# Work task:
Give the data again exactly, stopping after the "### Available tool" line.

Recorded data:
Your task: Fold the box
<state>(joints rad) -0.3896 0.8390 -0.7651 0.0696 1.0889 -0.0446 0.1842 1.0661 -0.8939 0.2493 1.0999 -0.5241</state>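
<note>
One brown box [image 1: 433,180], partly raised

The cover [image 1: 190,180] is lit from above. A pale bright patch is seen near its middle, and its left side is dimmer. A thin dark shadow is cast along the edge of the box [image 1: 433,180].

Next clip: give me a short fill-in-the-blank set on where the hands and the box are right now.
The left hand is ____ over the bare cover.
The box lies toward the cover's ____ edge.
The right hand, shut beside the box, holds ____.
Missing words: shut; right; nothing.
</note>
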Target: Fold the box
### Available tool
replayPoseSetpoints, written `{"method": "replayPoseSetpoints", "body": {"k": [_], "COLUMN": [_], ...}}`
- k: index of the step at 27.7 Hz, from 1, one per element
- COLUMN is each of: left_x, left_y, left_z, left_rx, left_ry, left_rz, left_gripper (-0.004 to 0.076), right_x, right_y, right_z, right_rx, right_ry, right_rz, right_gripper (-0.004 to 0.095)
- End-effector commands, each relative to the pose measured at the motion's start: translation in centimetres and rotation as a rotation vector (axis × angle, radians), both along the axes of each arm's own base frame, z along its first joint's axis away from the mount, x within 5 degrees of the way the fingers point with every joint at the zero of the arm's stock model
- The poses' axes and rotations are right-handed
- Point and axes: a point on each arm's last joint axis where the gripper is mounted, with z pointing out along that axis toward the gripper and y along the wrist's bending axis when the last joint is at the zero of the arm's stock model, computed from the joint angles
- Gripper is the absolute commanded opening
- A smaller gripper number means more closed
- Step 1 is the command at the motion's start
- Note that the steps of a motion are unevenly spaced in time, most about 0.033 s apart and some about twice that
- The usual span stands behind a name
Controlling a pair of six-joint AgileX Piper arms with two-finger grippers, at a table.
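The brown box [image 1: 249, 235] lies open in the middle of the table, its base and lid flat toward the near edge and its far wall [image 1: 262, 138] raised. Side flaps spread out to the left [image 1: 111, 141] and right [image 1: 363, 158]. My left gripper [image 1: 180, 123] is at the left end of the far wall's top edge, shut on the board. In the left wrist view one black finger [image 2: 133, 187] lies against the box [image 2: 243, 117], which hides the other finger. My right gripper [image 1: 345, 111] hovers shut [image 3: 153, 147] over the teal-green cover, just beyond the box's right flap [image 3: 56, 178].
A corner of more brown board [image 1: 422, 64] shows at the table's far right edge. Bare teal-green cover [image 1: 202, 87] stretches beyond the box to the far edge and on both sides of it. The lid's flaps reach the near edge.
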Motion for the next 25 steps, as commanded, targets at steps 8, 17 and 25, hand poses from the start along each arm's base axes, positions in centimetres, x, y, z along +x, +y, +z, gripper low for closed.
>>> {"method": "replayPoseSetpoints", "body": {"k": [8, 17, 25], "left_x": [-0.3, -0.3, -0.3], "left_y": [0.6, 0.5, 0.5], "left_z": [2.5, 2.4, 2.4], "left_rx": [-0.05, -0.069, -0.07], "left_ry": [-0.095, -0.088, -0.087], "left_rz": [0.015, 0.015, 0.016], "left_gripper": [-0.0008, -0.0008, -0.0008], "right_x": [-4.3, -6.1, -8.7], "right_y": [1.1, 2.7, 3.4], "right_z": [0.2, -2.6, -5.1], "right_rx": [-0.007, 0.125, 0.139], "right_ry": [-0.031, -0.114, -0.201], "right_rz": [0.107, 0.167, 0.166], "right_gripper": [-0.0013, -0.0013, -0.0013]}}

# Solution for this task:
Your task: Fold the box
<state>(joints rad) -0.3896 0.8390 -0.7651 0.0696 1.0889 -0.0446 0.1842 1.0661 -0.8939 0.2493 1.0999 -0.5241</state>
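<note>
One brown box [image 1: 433,180], partly raised

The cover [image 1: 190,180] is lit from above. A pale bright patch is seen near its middle, and its left side is dimmer. A thin dark shadow is cast along the edge of the box [image 1: 433,180].

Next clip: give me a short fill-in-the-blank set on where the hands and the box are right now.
The left hand is ____ over the bare cover.
The box lies toward the cover's ____ edge.
The right hand, shut beside the box, holds ____.
Missing words: shut; right; nothing.
</note>
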Target: Fold the box
### Available tool

Nothing more is required for this exercise.